Retype the listing exactly. Leave out the images.

====== DATASET CONTENT ======

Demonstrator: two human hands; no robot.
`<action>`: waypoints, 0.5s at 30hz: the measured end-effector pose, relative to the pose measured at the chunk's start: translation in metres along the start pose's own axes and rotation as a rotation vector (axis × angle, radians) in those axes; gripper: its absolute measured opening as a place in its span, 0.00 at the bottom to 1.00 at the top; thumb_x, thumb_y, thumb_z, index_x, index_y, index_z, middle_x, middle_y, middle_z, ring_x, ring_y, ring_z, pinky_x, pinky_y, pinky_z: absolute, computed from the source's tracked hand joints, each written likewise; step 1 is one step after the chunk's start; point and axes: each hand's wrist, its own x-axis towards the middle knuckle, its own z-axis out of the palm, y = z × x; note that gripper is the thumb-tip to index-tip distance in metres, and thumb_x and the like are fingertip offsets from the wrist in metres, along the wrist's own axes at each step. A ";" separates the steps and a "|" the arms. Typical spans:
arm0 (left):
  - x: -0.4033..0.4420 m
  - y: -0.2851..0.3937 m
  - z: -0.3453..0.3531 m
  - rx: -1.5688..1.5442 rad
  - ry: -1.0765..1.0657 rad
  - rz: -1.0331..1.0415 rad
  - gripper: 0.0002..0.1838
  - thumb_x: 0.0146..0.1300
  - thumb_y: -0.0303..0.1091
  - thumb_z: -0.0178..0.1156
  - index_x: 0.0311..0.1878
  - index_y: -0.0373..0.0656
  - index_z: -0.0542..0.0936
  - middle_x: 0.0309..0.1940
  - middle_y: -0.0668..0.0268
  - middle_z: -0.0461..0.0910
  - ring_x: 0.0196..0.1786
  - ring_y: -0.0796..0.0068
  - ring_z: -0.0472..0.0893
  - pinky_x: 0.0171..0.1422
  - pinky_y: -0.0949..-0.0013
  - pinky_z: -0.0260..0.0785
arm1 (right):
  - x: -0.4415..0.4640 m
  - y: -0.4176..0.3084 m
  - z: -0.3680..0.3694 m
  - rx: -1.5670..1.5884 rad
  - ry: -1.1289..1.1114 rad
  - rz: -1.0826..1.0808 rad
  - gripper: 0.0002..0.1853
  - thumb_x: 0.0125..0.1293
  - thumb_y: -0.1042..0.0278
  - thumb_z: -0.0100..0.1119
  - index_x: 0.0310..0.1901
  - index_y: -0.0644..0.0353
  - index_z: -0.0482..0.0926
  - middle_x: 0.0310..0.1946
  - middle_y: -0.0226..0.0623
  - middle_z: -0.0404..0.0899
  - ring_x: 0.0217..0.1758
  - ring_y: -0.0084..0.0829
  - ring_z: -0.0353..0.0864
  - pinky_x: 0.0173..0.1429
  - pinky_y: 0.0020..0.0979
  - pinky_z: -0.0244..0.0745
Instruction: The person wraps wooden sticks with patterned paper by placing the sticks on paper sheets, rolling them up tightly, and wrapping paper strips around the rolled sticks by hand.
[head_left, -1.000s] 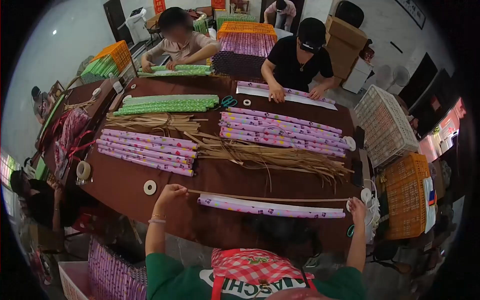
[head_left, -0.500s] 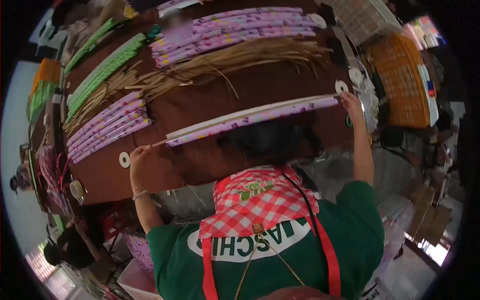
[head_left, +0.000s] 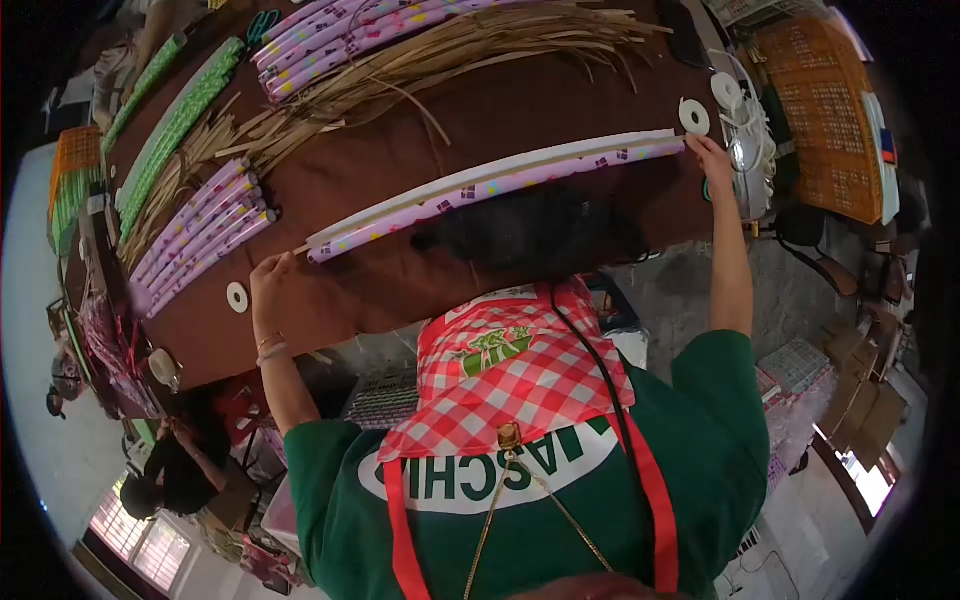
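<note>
My left hand (head_left: 272, 276) is closed in a pinch on one end of a thin tan strip (head_left: 301, 249). My right hand (head_left: 707, 155) pinches at the strip's far right end. Between the hands the strip runs along a long, narrow piece of purple-pink patterned paper (head_left: 430, 207), which has a white band along its far side. The paper lies on the brown-covered table (head_left: 330, 305). A white tape roll (head_left: 237, 297) lies left of my left hand, and another tape roll (head_left: 693, 117) is just beyond my right hand.
Purple patterned rolls (head_left: 205, 235) lie at left, with green rolls (head_left: 180, 130) beyond them. Loose tan strips (head_left: 440, 70) stretch across the far side, near more purple rolls (head_left: 330, 45). An orange crate (head_left: 815, 115) stands at right. A person (head_left: 185, 470) is at lower left.
The view has shifted, so the table things sit higher in it. My left hand is closer to the paper's left end. Both hands keep their pinch.
</note>
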 end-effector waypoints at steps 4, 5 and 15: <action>0.005 0.005 0.008 -0.028 0.020 -0.051 0.14 0.57 0.41 0.61 0.35 0.39 0.82 0.23 0.75 0.75 0.26 0.89 0.67 0.30 0.80 0.55 | 0.012 0.009 0.004 -0.014 0.018 -0.010 0.20 0.55 0.58 0.65 0.45 0.62 0.79 0.42 0.29 0.78 0.45 0.20 0.73 0.52 0.21 0.64; 0.007 0.003 0.010 -0.026 0.017 -0.057 0.14 0.57 0.41 0.61 0.35 0.39 0.82 0.23 0.75 0.75 0.26 0.89 0.67 0.30 0.80 0.55 | 0.018 0.012 0.003 -0.013 0.016 0.002 0.20 0.55 0.58 0.65 0.45 0.62 0.79 0.42 0.29 0.79 0.45 0.21 0.74 0.53 0.21 0.64; 0.017 -0.002 0.016 -0.037 -0.108 -0.006 0.15 0.59 0.42 0.60 0.38 0.38 0.81 0.25 0.75 0.75 0.27 0.87 0.69 0.30 0.79 0.58 | 0.035 0.029 -0.001 0.015 0.014 0.040 0.19 0.54 0.58 0.66 0.46 0.59 0.80 0.43 0.30 0.78 0.47 0.23 0.73 0.54 0.22 0.62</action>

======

### RESPONSE
Demonstrator: two human hands; no robot.
`<action>`: waypoints, 0.5s at 30hz: the measured end-effector pose, relative to the pose measured at the chunk's start: translation in metres along the start pose's own axes and rotation as a rotation vector (axis × angle, radians) in those axes; gripper: its absolute measured opening as a place in its span, 0.00 at the bottom to 1.00 at the top; thumb_x, thumb_y, thumb_z, index_x, index_y, index_z, middle_x, middle_y, middle_z, ring_x, ring_y, ring_z, pinky_x, pinky_y, pinky_z: absolute, computed from the source's tracked hand joints, each written likewise; step 1 is one step after the chunk's start; point and axes: each hand's wrist, its own x-axis towards the middle knuckle, its own z-axis out of the palm, y = z × x; note that gripper is the thumb-tip to index-tip distance in metres, and thumb_x and the like are fingertip offsets from the wrist in metres, along the wrist's own axes at each step. A ";" separates the steps and a "|" the arms. Typical spans:
arm0 (left):
  - x: -0.4033..0.4420 m
  - y: -0.2851..0.3937 m
  - z: -0.3453..0.3531 m
  - rx: -1.5688..1.5442 rad
  - ry: -1.0765..1.0657 rad
  - rz: -1.0331..1.0415 rad
  - gripper: 0.0002..0.1838
  - thumb_x: 0.0146..0.1300
  - thumb_y: -0.0303..0.1091
  - thumb_z: -0.0178..0.1156
  - index_x: 0.0311..0.1878
  - index_y: -0.0373..0.0656
  - index_z: -0.0542..0.0936
  - middle_x: 0.0309..0.1940
  - middle_y: -0.0668..0.0268
  - middle_z: -0.0461..0.0910
  - ring_x: 0.0196..0.1786
  - ring_y: -0.0796..0.0068
  - ring_z: -0.0472..0.0893
  - pinky_x: 0.0171..0.1422
  - pinky_y: -0.0949..-0.0013
  - pinky_z: -0.0260..0.0785
arm1 (right):
  - x: -0.4415..0.4640 m
  - y: -0.4176..0.3084 m
  - z: -0.3680..0.3694 m
  - rx: -1.5670..1.5884 rad
  - ry: -1.1289..1.1114 rad
  - rz: -1.0826..1.0808 rad
  - gripper: 0.0002..0.1853
  - thumb_x: 0.0125..0.1293
  - thumb_y: -0.1042..0.0278
  - thumb_z: -0.0100..0.1119
  - index_x: 0.0310..0.1901
  - index_y: -0.0644..0.0353
  - index_z: -0.0482..0.0926
  - middle_x: 0.0310..0.1946
  - middle_y: -0.0226..0.0623
  - middle_z: -0.0404..0.0899
  - ring_x: 0.0217..0.1758
  - ring_y: -0.0084..0.0829
  - ring_z: -0.0353..0.0864
  - pinky_x: 0.0173..0.1429
  - pinky_y: 0.0020..0.0979
  - pinky_z: -0.0244..0.0745
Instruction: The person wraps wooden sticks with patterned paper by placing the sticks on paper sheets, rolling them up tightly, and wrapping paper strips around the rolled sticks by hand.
[head_left, -1.000s] 
[head_left, -0.500s] 
[head_left, +0.000s] 
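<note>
My left hand (head_left: 272, 276) is closed in a pinch on one end of a thin tan strip (head_left: 301, 249). My right hand (head_left: 707, 155) pinches at the strip's far right end. Between the hands the strip runs along a long, narrow piece of purple-pink patterned paper (head_left: 430, 207), which has a white band along its far side. The paper lies on the brown-covered table (head_left: 330, 305). A white tape roll (head_left: 237, 297) lies left of my left hand, and another tape roll (head_left: 693, 117) is just beyond my right hand.
Purple patterned rolls (head_left: 205, 235) lie at left, with green rolls (head_left: 180, 130) beyond them. Loose tan strips (head_left: 440, 70) stretch across the far side, near more purple rolls (head_left: 330, 45). An orange crate (head_left: 815, 115) stands at right. A person (head_left: 185, 470) is at lower left.
The view has shifted, so the table things sit higher in it. My left hand is closer to the paper's left end. Both hands keep their pinch.
</note>
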 end-effector waypoints at steps 4, 5 and 15: <action>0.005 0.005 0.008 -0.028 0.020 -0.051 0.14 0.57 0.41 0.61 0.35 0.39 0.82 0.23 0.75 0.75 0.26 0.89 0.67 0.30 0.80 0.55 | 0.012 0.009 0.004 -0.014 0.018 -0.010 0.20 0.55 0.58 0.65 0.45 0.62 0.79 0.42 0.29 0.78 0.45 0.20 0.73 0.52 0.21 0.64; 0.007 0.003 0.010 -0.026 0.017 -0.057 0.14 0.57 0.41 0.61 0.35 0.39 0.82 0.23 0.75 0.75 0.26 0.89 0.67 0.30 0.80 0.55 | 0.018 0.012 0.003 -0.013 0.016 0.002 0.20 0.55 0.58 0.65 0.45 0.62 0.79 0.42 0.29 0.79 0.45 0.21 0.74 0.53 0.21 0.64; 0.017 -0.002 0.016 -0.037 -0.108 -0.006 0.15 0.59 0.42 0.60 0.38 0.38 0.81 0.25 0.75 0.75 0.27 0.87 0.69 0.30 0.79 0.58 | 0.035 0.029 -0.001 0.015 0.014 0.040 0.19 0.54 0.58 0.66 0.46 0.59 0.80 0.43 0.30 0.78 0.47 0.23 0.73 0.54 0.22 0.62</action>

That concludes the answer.